TASK DESCRIPTION
Copy each line of the material beneath that holds the word "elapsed".

DATA TO USE
· · ·
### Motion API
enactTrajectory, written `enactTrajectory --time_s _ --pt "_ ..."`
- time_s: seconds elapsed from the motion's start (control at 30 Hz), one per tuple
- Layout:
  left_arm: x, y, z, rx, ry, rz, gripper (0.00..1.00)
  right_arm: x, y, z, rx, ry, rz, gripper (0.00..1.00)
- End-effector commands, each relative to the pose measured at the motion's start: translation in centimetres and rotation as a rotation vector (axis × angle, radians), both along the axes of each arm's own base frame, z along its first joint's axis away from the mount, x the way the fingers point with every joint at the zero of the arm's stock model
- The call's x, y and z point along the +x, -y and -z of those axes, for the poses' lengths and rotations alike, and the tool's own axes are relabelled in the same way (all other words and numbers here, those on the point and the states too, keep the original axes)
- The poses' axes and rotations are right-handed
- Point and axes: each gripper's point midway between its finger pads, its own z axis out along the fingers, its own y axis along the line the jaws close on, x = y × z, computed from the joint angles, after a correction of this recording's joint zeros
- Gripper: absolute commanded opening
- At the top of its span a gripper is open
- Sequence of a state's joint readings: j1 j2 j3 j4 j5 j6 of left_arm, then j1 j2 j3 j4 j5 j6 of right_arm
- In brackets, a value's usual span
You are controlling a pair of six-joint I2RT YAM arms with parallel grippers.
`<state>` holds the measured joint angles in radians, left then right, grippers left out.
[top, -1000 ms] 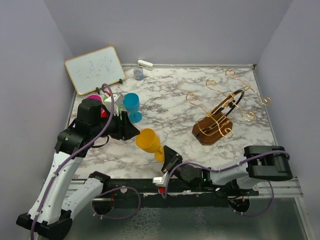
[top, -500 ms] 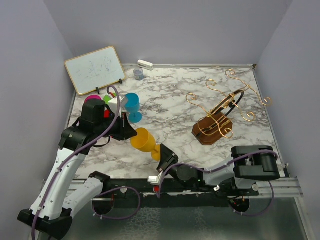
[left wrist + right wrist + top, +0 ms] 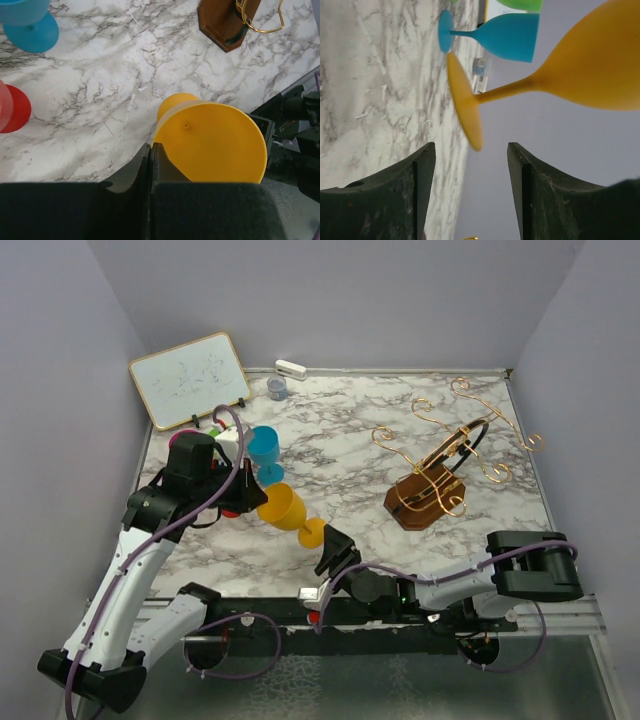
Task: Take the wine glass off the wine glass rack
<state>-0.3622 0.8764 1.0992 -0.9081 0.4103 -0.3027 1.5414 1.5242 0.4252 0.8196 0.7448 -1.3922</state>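
Yellow wine glass (image 3: 283,508) tilted, bowl mouth toward left gripper (image 3: 256,504) clamped on rim; foot faces right gripper (image 3: 333,544), jaws apart

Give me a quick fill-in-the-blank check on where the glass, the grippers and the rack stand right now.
1. The left gripper is shut on the rim of a wine glass whose colour is ____.
2. The jaws of the right gripper stand ____, with the held glass's foot just ahead of them.
3. The wine glass rack has ____ glasses hanging on its gold hooks.
4. The upright glass just beyond the held one is ____.

Missing words: yellow; open; no; blue.
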Motion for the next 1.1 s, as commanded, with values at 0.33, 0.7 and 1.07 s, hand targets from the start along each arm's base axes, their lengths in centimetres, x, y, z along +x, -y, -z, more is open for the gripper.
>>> enactTrajectory --time_s 0.33,0.7,1.07 --pt "7.6 -4.5 2.9 0.289 0.071 -0.277 0.0 -1.6 1.7 5.6 -0.122 -0.245 0.036 0.59" --pt "11.8 -6.4 6.7 0.426 0.006 -0.457 0.0 -1.5 1.5 5.7 -0.107 -0.254 0.056 0.59" --pt "11.5 -6.3 4.1 0.358 0.074 -0.488 0.36 -1.6 1.0 4.8 -0.039 -0.294 0.068 0.59"
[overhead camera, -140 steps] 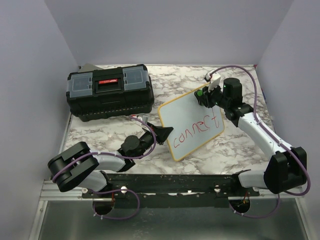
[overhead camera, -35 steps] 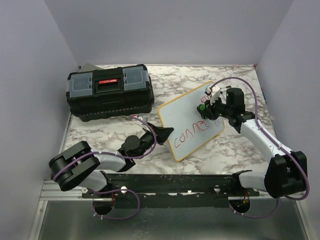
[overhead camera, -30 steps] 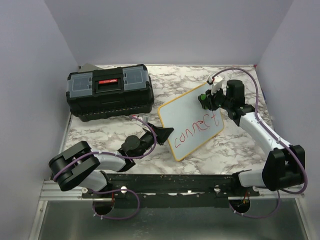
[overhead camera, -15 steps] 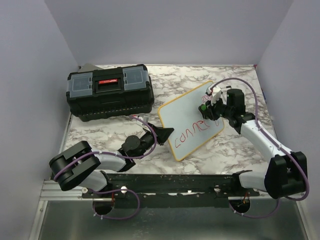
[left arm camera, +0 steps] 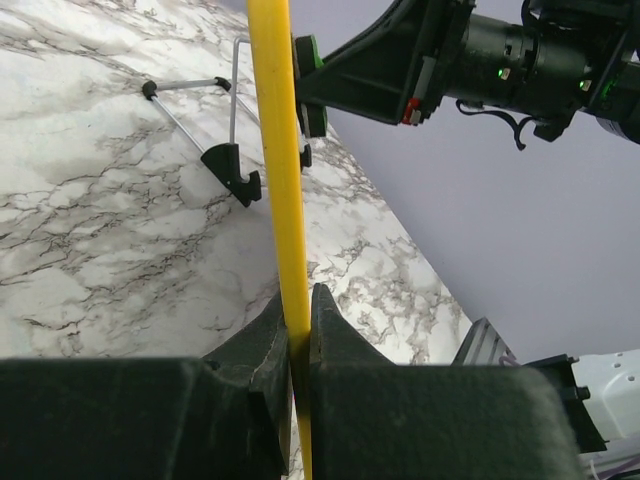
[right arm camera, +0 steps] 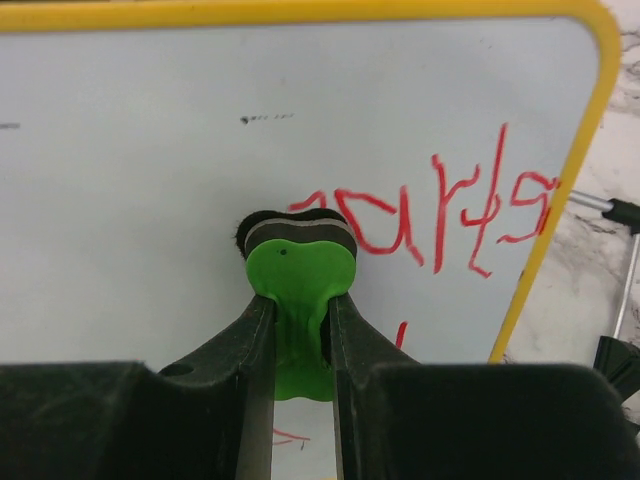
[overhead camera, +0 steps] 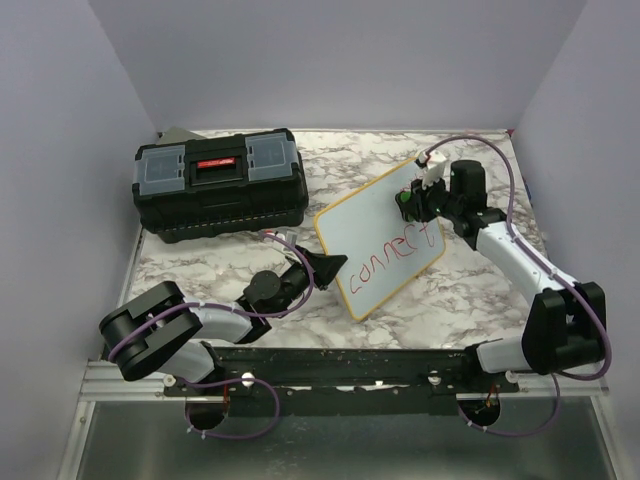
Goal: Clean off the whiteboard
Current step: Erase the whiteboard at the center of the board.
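1. The right gripper point(right arm camera: 297, 300) is closed on a green eraser point(right arm camera: 298, 268), with one finger on each side of its narrow waist.
2. The eraser's dark pad rests against the white face of the whiteboard point(right arm camera: 150, 150). It sits just beside the red strokes at the end of the written word.
3. In the top view the right gripper point(overhead camera: 412, 203) is at the far right part of the whiteboard point(overhead camera: 365, 230), above the last letters of the red writing point(overhead camera: 395, 255), which seems to read "connect".
4. The left gripper point(left arm camera: 298, 320) is clamped on the yellow frame point(left arm camera: 278, 150), with its two fingers pressed to either side of the thin edge.
5. From above, the left gripper point(overhead camera: 325, 265) holds the board's near left edge.
6. The whiteboard stands tilted on the marble table point(overhead camera: 470, 290), right of centre between the two arms. A thin wire stand with black feet point(left arm camera: 232, 165) rests on the table behind it.
7. The one container is a black toolbox point(overhead camera: 220, 185) at the far left of the table, well apart from the board.
8. Its lid is shut, with a red piece at the centre of the lid. The two grey lid compartments point(overhead camera: 160, 170) have their covers down, so what is in the box or the compartments cannot be seen.
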Controlling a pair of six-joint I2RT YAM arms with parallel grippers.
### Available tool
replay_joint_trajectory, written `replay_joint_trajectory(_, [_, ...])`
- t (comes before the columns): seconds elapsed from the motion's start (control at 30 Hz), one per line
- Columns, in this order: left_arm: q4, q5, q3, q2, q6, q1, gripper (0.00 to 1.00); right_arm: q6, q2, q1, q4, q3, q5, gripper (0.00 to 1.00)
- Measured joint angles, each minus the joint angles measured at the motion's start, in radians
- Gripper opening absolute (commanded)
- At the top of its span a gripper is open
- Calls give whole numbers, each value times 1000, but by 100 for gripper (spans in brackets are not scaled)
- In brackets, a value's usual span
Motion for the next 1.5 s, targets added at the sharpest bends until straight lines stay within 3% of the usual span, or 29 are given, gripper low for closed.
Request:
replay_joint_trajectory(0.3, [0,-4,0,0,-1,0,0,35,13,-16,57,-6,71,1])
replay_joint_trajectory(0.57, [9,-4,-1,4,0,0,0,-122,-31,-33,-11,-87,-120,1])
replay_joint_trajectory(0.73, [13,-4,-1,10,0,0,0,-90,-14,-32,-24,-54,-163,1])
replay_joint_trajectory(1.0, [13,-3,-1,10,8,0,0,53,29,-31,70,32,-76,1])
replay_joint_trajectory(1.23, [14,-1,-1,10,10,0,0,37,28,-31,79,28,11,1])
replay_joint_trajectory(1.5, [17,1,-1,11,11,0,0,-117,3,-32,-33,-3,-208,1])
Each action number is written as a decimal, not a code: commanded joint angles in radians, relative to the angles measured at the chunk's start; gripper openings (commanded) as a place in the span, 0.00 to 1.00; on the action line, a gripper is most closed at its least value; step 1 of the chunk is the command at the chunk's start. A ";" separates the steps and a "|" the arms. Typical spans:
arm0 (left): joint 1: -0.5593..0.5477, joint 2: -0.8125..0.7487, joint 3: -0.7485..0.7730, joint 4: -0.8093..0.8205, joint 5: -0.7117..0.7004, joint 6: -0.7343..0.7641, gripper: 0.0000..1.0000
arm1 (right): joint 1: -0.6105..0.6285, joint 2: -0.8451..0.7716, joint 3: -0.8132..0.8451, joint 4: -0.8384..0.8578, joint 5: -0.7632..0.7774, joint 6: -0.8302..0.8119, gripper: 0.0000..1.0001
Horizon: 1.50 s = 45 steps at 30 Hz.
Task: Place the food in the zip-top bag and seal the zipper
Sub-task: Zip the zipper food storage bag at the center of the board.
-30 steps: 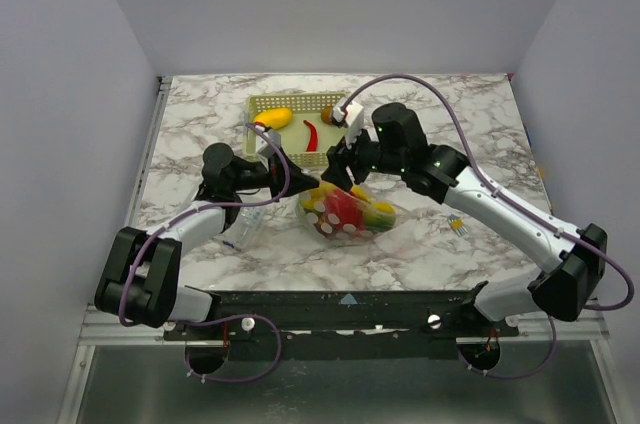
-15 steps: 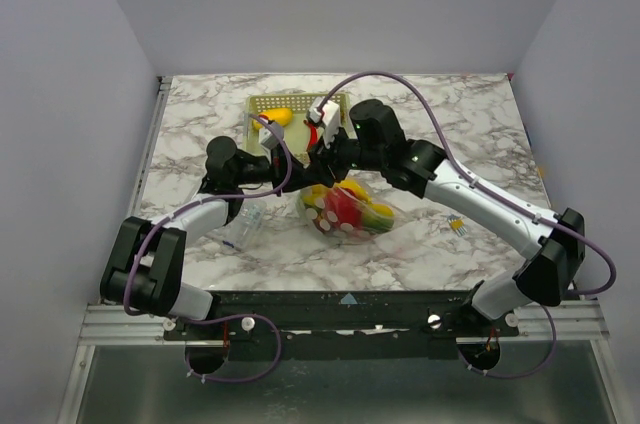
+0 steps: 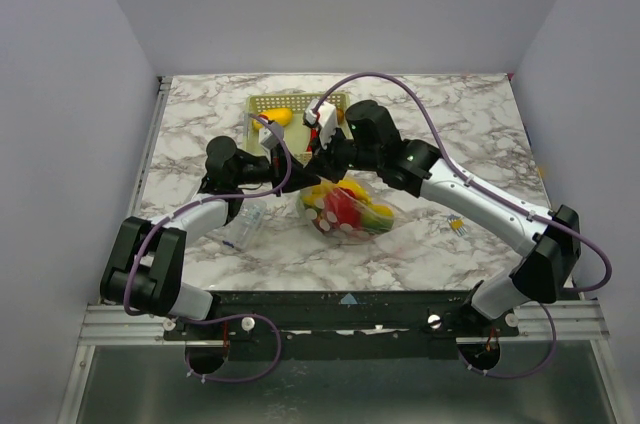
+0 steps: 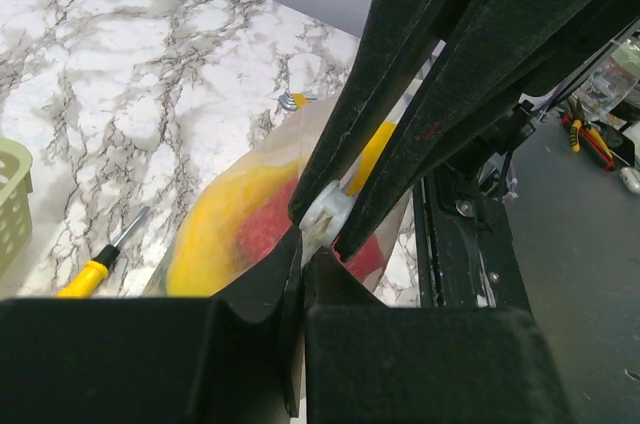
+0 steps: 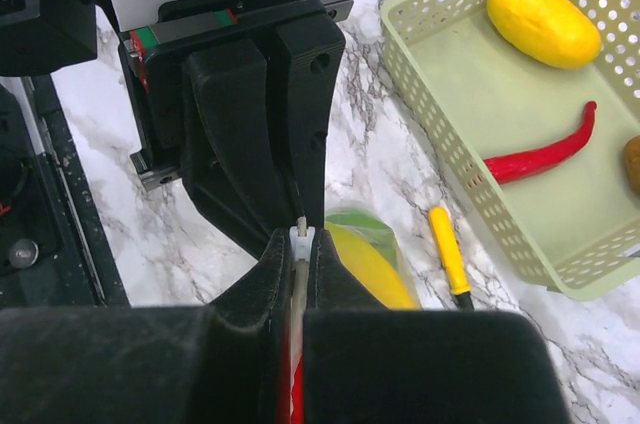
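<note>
The clear zip-top bag (image 3: 350,214) lies at the table's middle, holding red and yellow food (image 3: 343,206) and a green piece (image 5: 362,222). My left gripper (image 3: 296,173) is shut on the bag's mouth edge, its fingers (image 4: 250,294) pressed together on the plastic. Right beside it, tip to tip, my right gripper (image 3: 321,166) is shut on the white slider of the zipper (image 5: 302,236), which also shows between its fingers in the left wrist view (image 4: 326,212). A yellow lemon (image 5: 543,19) and a red chili (image 5: 540,156) lie in the basket.
The yellow-green mesh basket (image 3: 253,107) stands just behind both grippers, its near wall (image 5: 462,149) close to my right hand. A yellow-handled stick (image 5: 447,249) lies between basket and bag. A flat clear packet (image 3: 245,229) lies at the left, a small yellow item (image 3: 457,227) at the right.
My right gripper swung left to meet the left gripper and closed from open onto the zipper slider. The left gripper has kept its hold on the bag edge.
</note>
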<state>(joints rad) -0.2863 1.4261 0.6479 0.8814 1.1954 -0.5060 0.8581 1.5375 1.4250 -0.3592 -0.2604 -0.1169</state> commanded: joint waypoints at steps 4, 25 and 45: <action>0.050 0.008 -0.015 0.132 0.023 -0.045 0.00 | 0.005 -0.036 -0.017 0.007 0.085 0.002 0.00; 0.073 -0.011 -0.027 0.065 -0.037 0.007 0.00 | -0.035 -0.193 -0.167 -0.014 0.058 0.025 0.00; 0.098 -0.029 -0.003 -0.112 -0.094 0.120 0.00 | -0.036 -0.398 -0.322 -0.126 0.126 0.061 0.00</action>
<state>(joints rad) -0.2291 1.4097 0.6170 0.8261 1.1778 -0.4507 0.8291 1.2160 1.1164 -0.4110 -0.1715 -0.0799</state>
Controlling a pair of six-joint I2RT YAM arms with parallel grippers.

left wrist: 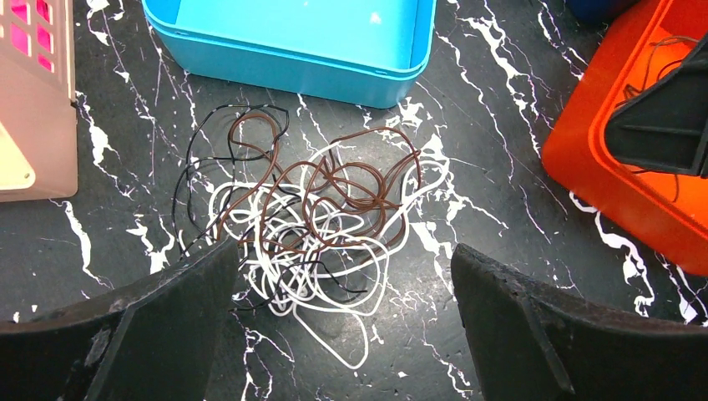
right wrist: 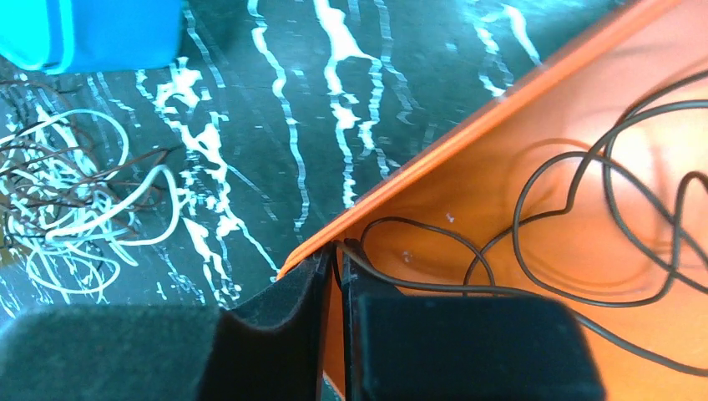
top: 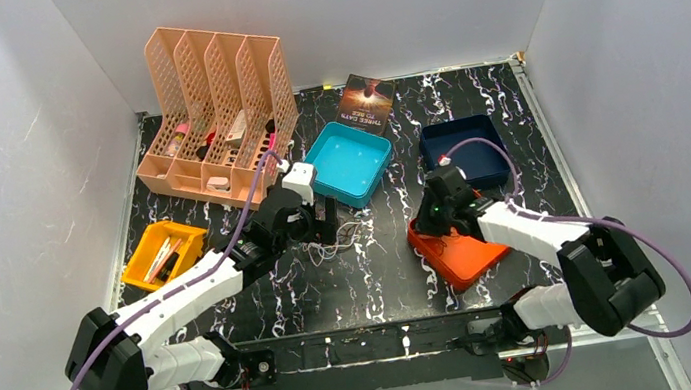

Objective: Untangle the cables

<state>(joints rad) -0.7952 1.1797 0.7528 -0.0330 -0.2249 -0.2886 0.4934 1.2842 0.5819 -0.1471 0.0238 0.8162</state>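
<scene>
A tangle of thin white, brown and black cables point(left wrist: 309, 217) lies on the black marbled table just in front of the teal tray; it also shows as the cables point(top: 338, 241) from above and the cables point(right wrist: 75, 200) at the left of the right wrist view. My left gripper point(left wrist: 342, 251) hovers over the tangle's near edge, open wide, nothing between its fingers. My right gripper point(right wrist: 338, 246) sits at the rim of the orange tray point(right wrist: 501, 167), jaws almost together on the end of a dark cable point(right wrist: 584, 209) that loops inside the tray.
A teal tray point(top: 349, 162) stands behind the tangle and a dark blue tray point(top: 465, 151) at the back right. A peach file organizer point(top: 215, 111) is at the back left, a yellow bin point(top: 163, 254) at the left, a book point(top: 367, 99) against the back wall.
</scene>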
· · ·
ANSWER TO THE PROBLEM
- time_s: seconds elapsed from the motion's start (control at 30 Hz), one per tuple
- t (comes before the columns): seconds elapsed from the motion's start (control at 30 Hz), one per line

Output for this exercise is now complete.